Herpes simplex virus type 1 (HSV-1) and HSV-2 are well known as similar subtypes of HSV (38). HSV-2 is the main cause of recurrent genital infections (8). Most primary infections are asymptomatic, and people silently shed virus (14, 30, 51, 57, 58). After primary infection, the virus establishes latent infections in the local ganglia and is reactivated frequently, and antibody titers against HSV become detectable in serum samples. Many of the HSV-2 reactivations are asymptomatic and clinically not recognized (15, 30, 39, 40, 57). Most HSV infections are transmitted in the absence of lesions (17, 57, 58). Severe, generalized infections are seen particularly in neonates and immunocompromised (human immunodeficiency virus-infected) patients. Epidemiological studies indicate that in developed countries there is an ongoing HSV-2 epidemic with a significant rise in HSV-2 prevalence. Risk factors for acquiring HSV-2 infections are related to sexual life style, gender, race, and socioeconomic status. HSV type-specific antibody testing may be considered in a number of at-risk situations. Thus, identification of HSV-2-infected individuals may be important to reduce the risk of transmission in these groups.

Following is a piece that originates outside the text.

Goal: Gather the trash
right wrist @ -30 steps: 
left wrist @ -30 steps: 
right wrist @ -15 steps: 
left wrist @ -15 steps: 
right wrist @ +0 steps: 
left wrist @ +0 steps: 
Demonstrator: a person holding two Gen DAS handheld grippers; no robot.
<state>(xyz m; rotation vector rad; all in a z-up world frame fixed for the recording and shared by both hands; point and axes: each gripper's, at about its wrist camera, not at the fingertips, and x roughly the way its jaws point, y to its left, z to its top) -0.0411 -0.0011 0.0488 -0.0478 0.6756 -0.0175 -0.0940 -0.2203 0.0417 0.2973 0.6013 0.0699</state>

Laboratory diagnosis of HSV infections is based on direct detection of the virus and on serology (2, 16). Virus detection is useful in the diagnosis of clinical cases, but it fails to detect latent infections. Serology is helpful to confirm clinical cases and to identify latently infected individuals. Type-specific serology can be used to identify asymptomatically and subclinically HSV-2-infected individuals (2, 18). Most polypeptides of HSV-1 and HSV-2 show a high degree of similarity (20), which will result, when using these antigens in serological assays, in the detection of cross-reactive antibodies (2, 4). The most reliable typing of HSV antibodies is by serological tests using glycoprotein G (gG). Tran et al. (56) described the possible involvement of gG in efficient entry into polarized epithelial cells. gG consists of 238 amino acids in HSV-1 (gG-1) and of 699 amino acids in HSV-2 (gG-2) (6, 21, 45). gG-1 and gG-2 are not essential for virus replication. They have similar sequences at their amino termini. In addition, they have a segment of 153 amino acids with a high percentage of similarity at their carboxyl termini. This homologous sequence comprises the part adjacent to the transmembrane region and the cytoplasmic domain. gG-2 is cleaved during processing into an amino-terminal portion, which is secreted into the medium, and a cell-associated, highly O-glycosylated carboxyl-terminal portion (11, 12, 34, 36, 42, 52-54). Cleavage has been proposed to occur between residues 321 and 322 and between residues 342 and 343 (33, 35). The N-terminal part of the cell-associated gG-2 is unique for type 2 and contains most of the type-specific epitopes so far identified (24, 31, 32, 35, 37).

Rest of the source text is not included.